Vojanovy sady / Vojan's Garden (Prague)
N 50° 05.331 E 014° 24.565
33U E 457753 N 5548676
Vojanovy sady (Vojan's Garden), the oldest preserved garden in Prague (firstly mentioned in 1248), is hidden behind walls and houses in the Lesser Town district and offers very intimate atmosphere of old monastery gardens.
Waymark Code: WME96H
Location: Hlavní město Praha, Czechia
Date Posted: 04/21/2012
Views: 105
Vojanovy sady (Vojan's Garden), the oldest preserved garden in Prague (firstly mentioned in 1248), is hidden behind walls and houses in the Lesser Town district and offers very intimate atmosphere of old monastery gardens.
The Garden was given its current name as late as in 1954, when it was opened to the public and named after Czech actor Eduard Vojan. Even though the other part of its name says a "park" the place retained its original intimate character. Originally it was part of a fruit garden owned by the Bishop residence which was founded in the 13th century in Lesser Town.

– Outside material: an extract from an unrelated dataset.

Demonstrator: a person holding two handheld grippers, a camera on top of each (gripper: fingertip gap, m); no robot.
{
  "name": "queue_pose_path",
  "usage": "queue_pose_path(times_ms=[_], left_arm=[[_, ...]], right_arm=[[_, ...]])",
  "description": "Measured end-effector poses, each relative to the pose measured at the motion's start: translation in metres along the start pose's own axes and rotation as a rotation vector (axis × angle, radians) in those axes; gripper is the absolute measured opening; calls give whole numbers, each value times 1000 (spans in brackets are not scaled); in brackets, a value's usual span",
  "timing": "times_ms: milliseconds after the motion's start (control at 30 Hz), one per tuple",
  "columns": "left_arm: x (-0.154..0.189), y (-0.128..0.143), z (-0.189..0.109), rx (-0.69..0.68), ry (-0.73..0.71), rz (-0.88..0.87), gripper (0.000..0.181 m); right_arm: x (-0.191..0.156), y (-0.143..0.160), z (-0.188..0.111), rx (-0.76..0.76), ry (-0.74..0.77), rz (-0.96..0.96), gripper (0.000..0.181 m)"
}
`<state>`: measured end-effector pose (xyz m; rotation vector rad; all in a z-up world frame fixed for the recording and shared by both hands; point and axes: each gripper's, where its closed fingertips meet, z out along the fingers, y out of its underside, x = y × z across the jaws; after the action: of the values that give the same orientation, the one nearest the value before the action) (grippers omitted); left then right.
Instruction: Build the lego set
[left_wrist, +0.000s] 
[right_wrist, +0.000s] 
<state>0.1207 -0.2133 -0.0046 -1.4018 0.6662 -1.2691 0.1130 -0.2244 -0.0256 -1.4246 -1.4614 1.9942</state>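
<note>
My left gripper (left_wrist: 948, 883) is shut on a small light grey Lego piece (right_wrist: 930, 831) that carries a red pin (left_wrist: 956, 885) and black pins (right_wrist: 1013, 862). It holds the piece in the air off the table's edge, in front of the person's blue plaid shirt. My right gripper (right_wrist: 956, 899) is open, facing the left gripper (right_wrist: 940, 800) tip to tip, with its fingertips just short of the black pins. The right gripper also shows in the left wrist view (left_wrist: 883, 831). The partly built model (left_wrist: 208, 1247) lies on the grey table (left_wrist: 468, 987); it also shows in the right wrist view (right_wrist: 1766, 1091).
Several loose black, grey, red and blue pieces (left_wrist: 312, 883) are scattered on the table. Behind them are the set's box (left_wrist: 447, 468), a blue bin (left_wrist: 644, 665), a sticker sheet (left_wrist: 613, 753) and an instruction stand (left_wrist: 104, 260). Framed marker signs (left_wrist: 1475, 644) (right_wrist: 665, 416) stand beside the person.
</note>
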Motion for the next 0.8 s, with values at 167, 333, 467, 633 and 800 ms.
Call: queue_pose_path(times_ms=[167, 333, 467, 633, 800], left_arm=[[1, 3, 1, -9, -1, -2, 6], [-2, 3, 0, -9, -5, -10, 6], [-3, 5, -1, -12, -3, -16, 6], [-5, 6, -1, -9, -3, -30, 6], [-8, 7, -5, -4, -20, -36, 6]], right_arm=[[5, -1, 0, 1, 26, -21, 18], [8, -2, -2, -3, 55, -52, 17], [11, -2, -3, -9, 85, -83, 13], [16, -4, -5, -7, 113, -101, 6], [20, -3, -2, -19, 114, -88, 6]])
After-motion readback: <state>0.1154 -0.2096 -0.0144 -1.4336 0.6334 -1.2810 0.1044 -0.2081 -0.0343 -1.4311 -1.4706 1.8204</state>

In 1661, one part of the area was bought by Emperor Ferdinand III., who founded a monastery on it which became home to female members of Carmelite order and it was the nuns who stamped their idea of modesty into the overall ambience of the garden.
In the 17th century, the arcade wall with alcoves was built between the monastery and the garden. Roughly from around the same time comes the St. Elias Chapel that was designed as a stalagmite cave, something that was very modern in the Baroque time. Chapel of St. Teresa of Avila was added a few dozen years later.
Since 1783 the garden had been maintained by the "Rád anglických panen" (Order of English Virgins) before it was transferred into the hands of the Finance Ministry in 1920. In the same year, the southern part of the garden was partially built up and the northern was adapted into a somewhat historical landscape style.
The garden has probably retained a slightly melancholic echo from its long gone inception in the somewhat sombre middle ages when it was founded as a monastic garden. It was designed to have a formal and strictly geometric layout, an aspect that time has hardly interfered with, except for a few light touches in the style in some parts of the garden in the 1920s.